→ **Exercise details**: Word for word, transcribe the data below from the line with "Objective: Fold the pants" to the line with "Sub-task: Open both", keeping both of those lines.

→ **Saved data entries**:

════════

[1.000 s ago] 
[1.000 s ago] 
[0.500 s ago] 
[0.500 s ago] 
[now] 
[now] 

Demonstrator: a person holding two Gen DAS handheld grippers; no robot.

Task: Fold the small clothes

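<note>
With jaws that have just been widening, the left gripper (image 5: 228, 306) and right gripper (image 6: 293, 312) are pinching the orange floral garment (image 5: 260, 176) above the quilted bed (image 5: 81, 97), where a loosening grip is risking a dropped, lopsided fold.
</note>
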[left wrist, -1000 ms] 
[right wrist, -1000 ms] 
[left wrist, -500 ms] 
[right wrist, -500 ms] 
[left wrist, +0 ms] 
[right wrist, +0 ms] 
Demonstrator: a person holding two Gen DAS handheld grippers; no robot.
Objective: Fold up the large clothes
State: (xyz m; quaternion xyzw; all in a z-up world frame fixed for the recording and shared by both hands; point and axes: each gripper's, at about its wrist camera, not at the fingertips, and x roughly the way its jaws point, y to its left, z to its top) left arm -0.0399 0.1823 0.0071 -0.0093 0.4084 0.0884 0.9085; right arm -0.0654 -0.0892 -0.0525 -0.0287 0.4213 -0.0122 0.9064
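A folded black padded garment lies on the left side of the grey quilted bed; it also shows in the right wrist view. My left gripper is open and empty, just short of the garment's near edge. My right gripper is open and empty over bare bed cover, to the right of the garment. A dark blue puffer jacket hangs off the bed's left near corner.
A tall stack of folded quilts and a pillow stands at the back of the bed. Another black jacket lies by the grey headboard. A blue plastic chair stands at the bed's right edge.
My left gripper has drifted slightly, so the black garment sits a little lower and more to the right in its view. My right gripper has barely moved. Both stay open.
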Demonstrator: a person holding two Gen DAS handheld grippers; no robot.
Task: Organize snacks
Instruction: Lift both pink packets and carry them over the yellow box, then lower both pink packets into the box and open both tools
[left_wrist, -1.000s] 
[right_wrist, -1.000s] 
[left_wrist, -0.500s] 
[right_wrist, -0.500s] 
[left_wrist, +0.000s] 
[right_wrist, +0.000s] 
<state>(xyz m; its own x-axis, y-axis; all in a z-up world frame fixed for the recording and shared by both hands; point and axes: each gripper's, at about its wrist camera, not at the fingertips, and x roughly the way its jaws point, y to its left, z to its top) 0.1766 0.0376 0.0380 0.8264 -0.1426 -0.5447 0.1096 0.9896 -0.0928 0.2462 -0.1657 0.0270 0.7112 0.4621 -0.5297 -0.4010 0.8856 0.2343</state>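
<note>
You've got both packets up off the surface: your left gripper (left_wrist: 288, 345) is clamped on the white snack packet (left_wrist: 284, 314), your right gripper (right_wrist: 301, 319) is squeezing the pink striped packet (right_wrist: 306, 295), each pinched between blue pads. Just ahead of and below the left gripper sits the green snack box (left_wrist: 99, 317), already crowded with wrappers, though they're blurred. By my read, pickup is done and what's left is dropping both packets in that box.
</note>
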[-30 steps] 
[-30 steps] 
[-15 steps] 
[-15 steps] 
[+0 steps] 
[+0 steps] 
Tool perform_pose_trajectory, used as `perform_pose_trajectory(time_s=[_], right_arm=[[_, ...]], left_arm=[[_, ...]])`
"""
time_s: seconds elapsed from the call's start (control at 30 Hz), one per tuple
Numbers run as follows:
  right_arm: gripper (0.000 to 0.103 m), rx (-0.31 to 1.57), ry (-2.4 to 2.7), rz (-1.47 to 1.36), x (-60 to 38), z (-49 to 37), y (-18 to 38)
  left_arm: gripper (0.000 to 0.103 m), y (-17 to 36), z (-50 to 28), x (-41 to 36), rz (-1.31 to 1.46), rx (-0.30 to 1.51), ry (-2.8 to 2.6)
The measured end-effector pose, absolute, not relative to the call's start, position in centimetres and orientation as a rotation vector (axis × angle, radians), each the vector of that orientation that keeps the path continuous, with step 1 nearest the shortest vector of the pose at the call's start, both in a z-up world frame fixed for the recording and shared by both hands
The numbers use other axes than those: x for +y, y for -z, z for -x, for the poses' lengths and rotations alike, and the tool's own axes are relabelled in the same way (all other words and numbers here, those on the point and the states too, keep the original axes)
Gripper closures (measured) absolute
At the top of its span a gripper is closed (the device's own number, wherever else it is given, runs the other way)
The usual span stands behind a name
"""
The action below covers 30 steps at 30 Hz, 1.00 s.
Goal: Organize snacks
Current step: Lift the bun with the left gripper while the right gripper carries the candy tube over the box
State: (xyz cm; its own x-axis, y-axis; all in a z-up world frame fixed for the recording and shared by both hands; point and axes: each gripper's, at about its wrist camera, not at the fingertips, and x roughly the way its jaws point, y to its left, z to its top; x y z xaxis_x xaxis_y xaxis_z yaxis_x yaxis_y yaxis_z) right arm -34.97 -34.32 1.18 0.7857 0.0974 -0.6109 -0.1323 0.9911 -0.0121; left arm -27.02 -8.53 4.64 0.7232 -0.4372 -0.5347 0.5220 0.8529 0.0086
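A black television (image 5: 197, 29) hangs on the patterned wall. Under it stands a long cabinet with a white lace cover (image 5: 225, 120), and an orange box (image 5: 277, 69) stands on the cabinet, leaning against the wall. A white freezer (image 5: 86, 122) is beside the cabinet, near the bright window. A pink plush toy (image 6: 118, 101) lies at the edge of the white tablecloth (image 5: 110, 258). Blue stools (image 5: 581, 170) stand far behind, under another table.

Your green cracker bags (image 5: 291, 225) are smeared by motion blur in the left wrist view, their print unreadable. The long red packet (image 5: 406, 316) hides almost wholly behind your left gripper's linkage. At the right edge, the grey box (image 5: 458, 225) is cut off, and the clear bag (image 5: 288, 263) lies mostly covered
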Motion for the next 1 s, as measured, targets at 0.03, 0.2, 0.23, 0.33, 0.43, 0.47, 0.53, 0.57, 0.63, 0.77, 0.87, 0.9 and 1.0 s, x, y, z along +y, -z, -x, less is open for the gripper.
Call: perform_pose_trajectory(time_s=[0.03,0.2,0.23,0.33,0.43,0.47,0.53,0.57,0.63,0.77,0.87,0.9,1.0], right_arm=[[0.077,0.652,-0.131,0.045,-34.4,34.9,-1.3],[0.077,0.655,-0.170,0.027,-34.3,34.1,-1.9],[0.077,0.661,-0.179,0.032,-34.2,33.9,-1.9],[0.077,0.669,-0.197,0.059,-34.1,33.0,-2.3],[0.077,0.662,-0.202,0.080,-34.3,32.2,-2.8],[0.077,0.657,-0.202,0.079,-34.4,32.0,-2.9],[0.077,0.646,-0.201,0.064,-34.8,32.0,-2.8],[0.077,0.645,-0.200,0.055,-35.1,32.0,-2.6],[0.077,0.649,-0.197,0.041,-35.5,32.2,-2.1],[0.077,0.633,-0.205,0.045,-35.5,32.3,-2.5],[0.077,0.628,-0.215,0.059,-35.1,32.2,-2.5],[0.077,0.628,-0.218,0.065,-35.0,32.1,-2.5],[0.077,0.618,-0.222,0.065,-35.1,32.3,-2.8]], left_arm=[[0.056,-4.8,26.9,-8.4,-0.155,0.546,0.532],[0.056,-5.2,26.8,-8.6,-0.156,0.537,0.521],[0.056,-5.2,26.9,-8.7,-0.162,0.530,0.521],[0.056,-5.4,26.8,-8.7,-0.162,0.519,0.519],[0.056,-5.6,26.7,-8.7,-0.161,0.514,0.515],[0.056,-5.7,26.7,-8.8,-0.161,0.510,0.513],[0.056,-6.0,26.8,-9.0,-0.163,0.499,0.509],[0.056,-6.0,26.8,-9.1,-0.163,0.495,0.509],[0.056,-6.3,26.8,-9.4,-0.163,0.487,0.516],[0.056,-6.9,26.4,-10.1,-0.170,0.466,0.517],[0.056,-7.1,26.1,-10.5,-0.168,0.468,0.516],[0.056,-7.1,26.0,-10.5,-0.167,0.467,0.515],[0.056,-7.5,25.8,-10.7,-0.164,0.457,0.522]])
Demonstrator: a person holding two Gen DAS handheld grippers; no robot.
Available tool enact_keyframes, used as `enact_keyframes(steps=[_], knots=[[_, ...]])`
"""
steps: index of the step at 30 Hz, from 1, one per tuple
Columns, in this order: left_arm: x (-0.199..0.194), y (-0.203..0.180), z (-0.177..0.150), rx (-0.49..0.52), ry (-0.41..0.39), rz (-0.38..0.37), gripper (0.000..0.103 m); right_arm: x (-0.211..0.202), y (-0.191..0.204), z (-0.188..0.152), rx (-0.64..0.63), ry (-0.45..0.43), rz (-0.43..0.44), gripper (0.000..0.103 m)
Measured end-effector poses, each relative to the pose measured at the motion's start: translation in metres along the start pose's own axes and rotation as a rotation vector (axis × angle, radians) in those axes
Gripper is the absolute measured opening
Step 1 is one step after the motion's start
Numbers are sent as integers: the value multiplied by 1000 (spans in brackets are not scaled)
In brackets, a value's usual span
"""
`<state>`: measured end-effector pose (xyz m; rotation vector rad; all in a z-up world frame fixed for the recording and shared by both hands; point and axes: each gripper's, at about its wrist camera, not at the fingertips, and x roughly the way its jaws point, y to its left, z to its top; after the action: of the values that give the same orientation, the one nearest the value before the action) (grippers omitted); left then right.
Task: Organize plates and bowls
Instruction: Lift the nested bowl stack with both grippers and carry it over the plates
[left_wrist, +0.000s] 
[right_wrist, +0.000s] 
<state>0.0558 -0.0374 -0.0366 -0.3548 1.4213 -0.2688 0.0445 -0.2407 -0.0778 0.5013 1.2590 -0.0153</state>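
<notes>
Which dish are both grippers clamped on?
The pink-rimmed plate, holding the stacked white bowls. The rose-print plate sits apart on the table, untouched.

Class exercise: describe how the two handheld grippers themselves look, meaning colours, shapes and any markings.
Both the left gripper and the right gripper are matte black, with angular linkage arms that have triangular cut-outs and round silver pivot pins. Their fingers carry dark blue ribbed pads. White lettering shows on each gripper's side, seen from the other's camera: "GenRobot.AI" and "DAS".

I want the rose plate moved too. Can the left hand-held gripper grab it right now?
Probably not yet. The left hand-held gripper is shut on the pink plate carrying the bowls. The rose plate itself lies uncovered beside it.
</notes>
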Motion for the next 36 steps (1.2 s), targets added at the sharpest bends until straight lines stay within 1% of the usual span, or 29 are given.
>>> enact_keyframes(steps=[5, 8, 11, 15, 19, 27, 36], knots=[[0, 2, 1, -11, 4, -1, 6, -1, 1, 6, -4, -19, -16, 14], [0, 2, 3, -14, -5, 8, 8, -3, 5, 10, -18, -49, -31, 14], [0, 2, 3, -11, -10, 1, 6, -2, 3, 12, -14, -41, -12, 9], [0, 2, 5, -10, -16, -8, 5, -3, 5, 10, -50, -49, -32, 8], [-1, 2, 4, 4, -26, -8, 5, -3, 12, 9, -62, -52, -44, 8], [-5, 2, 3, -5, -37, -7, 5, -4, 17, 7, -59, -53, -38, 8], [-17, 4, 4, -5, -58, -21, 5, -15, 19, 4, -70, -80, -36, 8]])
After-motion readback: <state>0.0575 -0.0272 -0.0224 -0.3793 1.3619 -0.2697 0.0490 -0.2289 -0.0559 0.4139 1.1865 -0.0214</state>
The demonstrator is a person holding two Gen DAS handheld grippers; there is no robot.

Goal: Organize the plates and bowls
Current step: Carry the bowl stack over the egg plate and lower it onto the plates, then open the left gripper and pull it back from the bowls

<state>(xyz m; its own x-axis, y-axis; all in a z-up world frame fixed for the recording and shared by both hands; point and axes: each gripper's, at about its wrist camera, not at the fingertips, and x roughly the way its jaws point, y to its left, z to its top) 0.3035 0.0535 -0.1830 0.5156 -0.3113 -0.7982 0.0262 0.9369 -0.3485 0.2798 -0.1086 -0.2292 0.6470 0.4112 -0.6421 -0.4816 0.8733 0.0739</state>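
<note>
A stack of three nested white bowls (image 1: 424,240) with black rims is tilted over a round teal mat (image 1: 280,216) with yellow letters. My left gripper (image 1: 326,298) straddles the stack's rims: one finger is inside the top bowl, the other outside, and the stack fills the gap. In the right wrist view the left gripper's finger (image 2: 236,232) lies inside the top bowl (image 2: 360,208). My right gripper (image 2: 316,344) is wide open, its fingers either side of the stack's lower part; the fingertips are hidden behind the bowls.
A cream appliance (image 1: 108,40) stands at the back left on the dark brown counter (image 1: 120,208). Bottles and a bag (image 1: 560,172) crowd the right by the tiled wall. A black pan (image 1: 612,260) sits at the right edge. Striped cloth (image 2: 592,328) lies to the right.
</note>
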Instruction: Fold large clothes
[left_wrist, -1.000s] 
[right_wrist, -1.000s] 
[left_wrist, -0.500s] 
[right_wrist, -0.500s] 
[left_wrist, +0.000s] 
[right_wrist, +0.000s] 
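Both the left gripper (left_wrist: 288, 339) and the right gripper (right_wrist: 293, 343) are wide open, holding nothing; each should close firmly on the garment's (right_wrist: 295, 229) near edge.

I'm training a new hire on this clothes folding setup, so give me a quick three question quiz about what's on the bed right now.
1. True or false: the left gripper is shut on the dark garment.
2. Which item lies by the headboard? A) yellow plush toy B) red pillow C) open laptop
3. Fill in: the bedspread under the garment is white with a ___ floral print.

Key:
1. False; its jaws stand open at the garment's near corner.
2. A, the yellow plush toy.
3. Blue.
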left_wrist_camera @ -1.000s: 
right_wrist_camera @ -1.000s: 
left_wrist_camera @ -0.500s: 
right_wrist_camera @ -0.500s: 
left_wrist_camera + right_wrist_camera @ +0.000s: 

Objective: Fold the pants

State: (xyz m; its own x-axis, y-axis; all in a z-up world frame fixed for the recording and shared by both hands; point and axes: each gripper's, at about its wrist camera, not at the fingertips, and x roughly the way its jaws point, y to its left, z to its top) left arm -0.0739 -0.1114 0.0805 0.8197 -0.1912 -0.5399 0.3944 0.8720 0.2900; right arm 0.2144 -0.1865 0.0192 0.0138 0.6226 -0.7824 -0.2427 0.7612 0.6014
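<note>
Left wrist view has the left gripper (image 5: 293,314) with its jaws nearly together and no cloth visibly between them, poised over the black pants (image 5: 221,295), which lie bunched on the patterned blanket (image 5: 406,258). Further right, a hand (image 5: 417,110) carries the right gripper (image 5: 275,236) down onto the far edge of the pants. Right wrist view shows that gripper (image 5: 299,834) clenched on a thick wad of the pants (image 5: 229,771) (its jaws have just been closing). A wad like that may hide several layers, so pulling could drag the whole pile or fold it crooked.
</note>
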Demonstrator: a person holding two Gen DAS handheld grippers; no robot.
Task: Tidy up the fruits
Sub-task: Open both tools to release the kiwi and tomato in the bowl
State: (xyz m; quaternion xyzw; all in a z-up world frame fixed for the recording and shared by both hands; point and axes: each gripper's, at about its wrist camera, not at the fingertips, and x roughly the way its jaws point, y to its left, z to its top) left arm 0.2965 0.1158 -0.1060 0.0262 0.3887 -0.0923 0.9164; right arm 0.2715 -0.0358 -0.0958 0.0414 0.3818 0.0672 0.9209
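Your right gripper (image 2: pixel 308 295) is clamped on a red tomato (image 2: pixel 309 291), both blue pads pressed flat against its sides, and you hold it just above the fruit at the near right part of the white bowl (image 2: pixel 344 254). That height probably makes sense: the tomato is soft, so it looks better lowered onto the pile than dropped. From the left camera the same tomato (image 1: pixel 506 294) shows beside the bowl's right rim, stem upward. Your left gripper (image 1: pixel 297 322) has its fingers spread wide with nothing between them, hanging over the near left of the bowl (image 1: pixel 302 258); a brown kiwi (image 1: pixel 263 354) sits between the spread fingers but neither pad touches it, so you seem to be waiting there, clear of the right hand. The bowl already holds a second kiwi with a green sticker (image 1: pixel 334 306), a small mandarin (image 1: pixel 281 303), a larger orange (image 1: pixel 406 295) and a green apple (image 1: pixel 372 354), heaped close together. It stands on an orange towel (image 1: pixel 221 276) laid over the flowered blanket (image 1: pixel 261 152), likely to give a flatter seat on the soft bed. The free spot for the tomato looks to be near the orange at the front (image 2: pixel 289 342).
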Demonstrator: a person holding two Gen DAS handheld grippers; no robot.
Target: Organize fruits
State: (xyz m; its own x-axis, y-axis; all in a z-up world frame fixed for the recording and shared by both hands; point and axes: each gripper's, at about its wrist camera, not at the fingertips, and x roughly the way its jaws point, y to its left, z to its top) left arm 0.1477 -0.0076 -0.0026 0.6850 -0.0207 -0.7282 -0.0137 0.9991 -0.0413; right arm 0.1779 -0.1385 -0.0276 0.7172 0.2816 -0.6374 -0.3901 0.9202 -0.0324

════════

→ **Expected output**:
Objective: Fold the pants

State: (xyz m; its own x-axis, y-axis; all in a z-up world frame fixed for the recording and shared by both hands; point and axes: each gripper's, at about its wrist camera, not at the fingertips, and x roughly the way its jaws point, y to its left, z to its top) left arm -0.0739 -0.1114 0.0805 0.8197 -0.1912 -0.5399 0.3944 0.8720 0.2900; right arm 0.2144 -0.1865 0.0192 0.0138 0.6226 -0.7824 -0.2427 0.7612 0.6014
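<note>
Left wrist view has the left gripper (image 5: 293,314) with its jaws nearly together and no cloth visibly between them, poised over the black pants (image 5: 221,295), which lie bunched on the patterned blanket (image 5: 406,258). Further right, a hand (image 5: 417,110) carries the right gripper (image 5: 275,236) down onto the far edge of the pants. Right wrist view shows that gripper (image 5: 299,834) clenched on a thick wad of the pants (image 5: 229,771) (its jaws have just been closing). A wad like that may hide several layers, so pulling could drag the whole pile or fold it crooked.
</note>
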Demonstrator: a person holding two Gen DAS handheld grippers; no robot.
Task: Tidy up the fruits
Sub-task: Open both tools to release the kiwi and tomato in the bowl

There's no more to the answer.